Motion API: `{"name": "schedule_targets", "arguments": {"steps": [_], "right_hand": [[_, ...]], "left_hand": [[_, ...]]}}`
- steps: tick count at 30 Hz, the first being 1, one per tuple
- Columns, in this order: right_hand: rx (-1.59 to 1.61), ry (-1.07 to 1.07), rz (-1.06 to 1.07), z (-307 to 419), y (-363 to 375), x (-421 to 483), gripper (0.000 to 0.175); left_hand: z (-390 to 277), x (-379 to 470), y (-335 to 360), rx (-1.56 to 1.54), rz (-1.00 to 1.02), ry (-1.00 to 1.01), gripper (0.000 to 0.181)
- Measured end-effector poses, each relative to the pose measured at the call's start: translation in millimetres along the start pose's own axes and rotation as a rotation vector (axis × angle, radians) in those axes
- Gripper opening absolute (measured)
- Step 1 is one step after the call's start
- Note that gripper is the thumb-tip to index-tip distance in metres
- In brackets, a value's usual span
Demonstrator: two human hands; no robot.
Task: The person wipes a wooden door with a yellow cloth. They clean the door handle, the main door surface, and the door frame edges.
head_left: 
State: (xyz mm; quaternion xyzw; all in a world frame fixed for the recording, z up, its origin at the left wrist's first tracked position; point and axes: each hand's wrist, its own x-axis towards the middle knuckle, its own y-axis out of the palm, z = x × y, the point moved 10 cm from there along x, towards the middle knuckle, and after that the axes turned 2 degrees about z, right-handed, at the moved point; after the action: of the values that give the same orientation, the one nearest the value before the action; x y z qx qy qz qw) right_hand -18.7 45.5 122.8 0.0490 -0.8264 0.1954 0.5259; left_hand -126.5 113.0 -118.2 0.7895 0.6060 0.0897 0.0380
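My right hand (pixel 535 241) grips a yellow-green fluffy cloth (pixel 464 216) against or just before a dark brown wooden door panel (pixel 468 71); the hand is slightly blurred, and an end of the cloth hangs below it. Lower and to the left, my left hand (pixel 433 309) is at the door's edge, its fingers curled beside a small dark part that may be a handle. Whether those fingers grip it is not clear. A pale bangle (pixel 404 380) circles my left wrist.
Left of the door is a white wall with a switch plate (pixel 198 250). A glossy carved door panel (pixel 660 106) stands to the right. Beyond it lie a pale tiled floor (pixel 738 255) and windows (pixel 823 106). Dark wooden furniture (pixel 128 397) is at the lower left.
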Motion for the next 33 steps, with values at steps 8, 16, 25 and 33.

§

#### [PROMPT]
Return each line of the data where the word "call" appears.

#### [ANSWER SECTION]
- Measured end-effector poses, each relative to the pose measured at the call's start: translation in millimetres along the start pose's own axes and rotation as a rotation vector (axis × angle, radians) in those axes
- Step 1 is one step after the call's start

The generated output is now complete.